**PROVIDED RECORDS**
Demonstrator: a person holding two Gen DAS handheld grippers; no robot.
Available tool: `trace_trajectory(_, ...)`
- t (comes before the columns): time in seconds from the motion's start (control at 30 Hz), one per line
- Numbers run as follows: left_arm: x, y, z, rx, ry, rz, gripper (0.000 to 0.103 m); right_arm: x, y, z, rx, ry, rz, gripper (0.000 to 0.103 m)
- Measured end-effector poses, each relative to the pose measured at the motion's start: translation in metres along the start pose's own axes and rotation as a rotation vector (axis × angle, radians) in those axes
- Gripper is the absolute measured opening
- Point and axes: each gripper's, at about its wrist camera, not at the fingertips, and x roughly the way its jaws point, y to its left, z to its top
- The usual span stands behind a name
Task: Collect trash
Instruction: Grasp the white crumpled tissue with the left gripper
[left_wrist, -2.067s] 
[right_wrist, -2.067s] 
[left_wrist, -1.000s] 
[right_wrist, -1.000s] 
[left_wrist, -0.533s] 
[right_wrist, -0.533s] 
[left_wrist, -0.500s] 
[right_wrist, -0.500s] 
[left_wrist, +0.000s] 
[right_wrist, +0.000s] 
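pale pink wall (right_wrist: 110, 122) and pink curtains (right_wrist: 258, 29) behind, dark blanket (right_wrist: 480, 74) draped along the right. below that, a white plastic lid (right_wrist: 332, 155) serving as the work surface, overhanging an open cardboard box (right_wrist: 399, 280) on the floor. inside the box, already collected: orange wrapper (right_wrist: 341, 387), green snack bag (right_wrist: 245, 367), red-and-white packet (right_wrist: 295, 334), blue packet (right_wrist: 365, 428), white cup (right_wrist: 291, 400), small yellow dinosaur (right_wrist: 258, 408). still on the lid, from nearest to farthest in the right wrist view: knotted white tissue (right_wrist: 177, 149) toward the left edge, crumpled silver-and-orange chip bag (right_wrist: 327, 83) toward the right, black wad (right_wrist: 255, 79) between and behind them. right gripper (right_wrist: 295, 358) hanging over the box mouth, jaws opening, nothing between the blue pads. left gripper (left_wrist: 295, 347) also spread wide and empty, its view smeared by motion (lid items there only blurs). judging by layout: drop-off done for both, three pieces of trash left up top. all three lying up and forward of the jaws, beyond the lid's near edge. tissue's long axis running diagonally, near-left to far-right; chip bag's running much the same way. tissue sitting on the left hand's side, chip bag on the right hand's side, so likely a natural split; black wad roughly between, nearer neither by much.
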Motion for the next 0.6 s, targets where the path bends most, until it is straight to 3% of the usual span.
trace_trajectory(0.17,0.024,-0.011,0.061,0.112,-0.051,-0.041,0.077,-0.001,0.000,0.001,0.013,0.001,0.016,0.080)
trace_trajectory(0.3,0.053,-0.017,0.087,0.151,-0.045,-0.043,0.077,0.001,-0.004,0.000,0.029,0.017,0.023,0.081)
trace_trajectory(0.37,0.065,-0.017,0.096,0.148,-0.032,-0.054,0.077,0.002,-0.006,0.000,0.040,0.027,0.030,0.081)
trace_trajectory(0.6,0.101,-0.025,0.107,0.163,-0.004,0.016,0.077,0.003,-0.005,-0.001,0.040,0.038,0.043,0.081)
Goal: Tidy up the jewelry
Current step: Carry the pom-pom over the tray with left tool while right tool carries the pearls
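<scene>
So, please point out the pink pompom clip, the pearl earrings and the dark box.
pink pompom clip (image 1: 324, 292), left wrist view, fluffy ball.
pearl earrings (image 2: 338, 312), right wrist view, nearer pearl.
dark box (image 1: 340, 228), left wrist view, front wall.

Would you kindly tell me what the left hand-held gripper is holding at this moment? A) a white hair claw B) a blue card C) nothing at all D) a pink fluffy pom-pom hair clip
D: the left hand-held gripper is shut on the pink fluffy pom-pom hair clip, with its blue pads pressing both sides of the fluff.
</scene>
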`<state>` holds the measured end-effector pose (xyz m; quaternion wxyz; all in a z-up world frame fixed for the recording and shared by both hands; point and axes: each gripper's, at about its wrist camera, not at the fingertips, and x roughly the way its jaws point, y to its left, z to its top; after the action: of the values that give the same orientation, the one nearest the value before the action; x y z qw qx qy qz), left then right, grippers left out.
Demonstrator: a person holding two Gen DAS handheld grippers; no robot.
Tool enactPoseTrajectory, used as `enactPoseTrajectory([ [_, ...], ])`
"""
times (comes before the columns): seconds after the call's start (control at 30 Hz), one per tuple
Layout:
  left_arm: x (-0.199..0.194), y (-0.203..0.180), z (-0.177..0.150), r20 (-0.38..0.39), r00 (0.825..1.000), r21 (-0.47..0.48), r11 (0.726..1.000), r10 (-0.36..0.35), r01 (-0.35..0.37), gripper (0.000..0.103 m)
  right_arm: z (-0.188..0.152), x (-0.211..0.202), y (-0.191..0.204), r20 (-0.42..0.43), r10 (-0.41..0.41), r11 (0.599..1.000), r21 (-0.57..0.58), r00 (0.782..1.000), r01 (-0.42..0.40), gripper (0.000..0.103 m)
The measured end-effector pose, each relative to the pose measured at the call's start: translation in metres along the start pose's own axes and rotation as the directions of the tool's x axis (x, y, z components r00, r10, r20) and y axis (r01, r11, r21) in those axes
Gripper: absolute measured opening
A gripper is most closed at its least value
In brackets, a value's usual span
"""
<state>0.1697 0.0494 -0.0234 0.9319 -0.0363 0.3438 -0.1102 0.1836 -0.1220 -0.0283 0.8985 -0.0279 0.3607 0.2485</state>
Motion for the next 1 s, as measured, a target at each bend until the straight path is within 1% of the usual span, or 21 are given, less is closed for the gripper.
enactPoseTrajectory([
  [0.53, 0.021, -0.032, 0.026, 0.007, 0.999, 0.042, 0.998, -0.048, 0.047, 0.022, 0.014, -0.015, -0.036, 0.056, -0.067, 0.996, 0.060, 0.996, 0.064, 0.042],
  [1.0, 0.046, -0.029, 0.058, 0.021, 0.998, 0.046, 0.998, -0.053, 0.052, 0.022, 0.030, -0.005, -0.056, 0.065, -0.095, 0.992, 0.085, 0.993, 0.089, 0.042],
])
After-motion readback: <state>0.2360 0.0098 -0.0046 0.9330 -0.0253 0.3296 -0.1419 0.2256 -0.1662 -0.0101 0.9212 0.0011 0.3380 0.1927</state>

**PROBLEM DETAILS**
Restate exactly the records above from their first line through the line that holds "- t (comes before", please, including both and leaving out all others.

**ANSWER BOX**
Demonstrator: a person holding two Gen DAS handheld grippers; no robot.
Available tool: `trace_trajectory(_, ...)`
- t (comes before the columns): time in seconds from the motion's start (control at 30 Hz), one per line

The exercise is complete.